■ Exercise details ■
Produce a character-for-character copy of the data below.

■ Data extract ■

*** Begin section ***

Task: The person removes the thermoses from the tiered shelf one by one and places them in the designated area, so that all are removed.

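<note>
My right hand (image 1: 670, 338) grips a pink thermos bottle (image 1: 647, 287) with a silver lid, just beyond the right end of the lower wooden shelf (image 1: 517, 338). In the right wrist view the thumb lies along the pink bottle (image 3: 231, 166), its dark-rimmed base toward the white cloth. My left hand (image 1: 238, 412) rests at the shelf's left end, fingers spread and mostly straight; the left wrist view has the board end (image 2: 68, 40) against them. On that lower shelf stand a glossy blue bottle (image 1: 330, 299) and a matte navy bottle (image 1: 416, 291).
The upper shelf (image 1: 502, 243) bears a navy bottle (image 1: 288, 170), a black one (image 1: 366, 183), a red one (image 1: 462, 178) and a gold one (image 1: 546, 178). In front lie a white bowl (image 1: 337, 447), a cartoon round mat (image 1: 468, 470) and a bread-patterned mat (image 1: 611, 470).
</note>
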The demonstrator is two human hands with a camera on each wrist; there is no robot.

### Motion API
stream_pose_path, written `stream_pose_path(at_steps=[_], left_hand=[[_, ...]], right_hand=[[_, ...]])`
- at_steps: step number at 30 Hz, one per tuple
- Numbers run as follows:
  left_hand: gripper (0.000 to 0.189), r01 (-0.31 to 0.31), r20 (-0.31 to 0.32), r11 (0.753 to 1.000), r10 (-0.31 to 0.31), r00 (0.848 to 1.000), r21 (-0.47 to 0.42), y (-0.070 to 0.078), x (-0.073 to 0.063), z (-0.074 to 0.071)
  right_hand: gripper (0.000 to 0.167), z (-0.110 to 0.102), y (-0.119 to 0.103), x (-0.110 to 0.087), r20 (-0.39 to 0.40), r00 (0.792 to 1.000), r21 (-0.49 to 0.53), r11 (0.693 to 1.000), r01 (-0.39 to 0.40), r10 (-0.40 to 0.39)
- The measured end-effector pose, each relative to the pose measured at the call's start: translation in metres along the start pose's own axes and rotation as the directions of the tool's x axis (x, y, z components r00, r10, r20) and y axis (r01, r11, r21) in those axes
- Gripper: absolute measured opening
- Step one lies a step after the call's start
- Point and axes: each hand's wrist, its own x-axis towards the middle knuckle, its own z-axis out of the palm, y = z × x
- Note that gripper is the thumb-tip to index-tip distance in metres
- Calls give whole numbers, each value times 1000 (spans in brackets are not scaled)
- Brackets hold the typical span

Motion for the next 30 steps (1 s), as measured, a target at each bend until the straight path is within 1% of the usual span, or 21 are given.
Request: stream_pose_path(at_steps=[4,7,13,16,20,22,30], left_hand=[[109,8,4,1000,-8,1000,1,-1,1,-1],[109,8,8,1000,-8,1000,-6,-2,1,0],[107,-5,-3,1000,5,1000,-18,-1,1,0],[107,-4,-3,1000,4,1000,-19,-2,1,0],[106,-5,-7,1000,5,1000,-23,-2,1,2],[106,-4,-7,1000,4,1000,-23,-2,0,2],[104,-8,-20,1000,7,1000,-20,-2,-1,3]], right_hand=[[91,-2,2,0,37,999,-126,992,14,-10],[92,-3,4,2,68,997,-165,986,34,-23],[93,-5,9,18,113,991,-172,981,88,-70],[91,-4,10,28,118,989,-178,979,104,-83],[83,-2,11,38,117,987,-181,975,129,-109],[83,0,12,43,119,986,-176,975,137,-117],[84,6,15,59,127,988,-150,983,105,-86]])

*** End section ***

■ Answer for this exercise ■
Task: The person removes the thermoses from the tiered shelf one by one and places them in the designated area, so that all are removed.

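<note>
My right hand (image 1: 670, 338) grips a pink thermos bottle (image 1: 647, 287) with a silver lid, just beyond the right end of the lower wooden shelf (image 1: 517, 338). In the right wrist view the thumb lies along the pink bottle (image 3: 231, 166), its dark-rimmed base toward the white cloth. My left hand (image 1: 238, 412) rests at the shelf's left end, fingers spread and mostly straight; the left wrist view has the board end (image 2: 68, 40) against them. On that lower shelf stand a glossy blue bottle (image 1: 330, 299) and a matte navy bottle (image 1: 416, 291).
The upper shelf (image 1: 502, 243) bears a navy bottle (image 1: 288, 170), a black one (image 1: 366, 183), a red one (image 1: 462, 178) and a gold one (image 1: 546, 178). In front lie a white bowl (image 1: 337, 447), a cartoon round mat (image 1: 468, 470) and a bread-patterned mat (image 1: 611, 470).
</note>
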The demonstrator is two human hands with a camera on each wrist; there is no robot.

### Motion API
stream_pose_path, written `stream_pose_path(at_steps=[_], left_hand=[[_, ...]], right_hand=[[_, ...]])`
- at_steps: step number at 30 Hz, one per tuple
- Numbers run as follows:
  left_hand: gripper (0.000 to 0.189), r01 (-0.31 to 0.31), r20 (-0.31 to 0.32), r11 (0.753 to 1.000), r10 (-0.31 to 0.31), r00 (0.848 to 1.000), r21 (-0.47 to 0.42), y (-0.070 to 0.078), x (-0.073 to 0.063), z (-0.074 to 0.071)
  right_hand: gripper (0.000 to 0.167), z (-0.110 to 0.102), y (-0.119 to 0.103), x (-0.110 to 0.087), r20 (-0.39 to 0.40), r00 (0.792 to 1.000), r21 (-0.49 to 0.53), r11 (0.693 to 1.000), r01 (-0.39 to 0.40), r10 (-0.40 to 0.39)
- The measured end-effector pose, each relative to the pose measured at the call's start: translation in metres along the start pose's own axes and rotation as the directions of the tool's x axis (x, y, z components r00, r10, r20) and y axis (r01, r11, r21) in those axes
- Gripper: absolute measured opening
- Step one lies a step after the call's start
- Point and axes: each hand's wrist, its own x-axis towards the middle knuckle, its own z-axis out of the palm, y = z × x
- Note that gripper is the thumb-tip to index-tip distance in metres
- Calls give whole numbers, each value times 1000 (spans in brackets are not scaled)
- Brackets hold the typical span

Motion for the next 30 steps (1 s), as measured, a target at each bend until the straight path is within 1% of the usual span, or 21 are given.
Request: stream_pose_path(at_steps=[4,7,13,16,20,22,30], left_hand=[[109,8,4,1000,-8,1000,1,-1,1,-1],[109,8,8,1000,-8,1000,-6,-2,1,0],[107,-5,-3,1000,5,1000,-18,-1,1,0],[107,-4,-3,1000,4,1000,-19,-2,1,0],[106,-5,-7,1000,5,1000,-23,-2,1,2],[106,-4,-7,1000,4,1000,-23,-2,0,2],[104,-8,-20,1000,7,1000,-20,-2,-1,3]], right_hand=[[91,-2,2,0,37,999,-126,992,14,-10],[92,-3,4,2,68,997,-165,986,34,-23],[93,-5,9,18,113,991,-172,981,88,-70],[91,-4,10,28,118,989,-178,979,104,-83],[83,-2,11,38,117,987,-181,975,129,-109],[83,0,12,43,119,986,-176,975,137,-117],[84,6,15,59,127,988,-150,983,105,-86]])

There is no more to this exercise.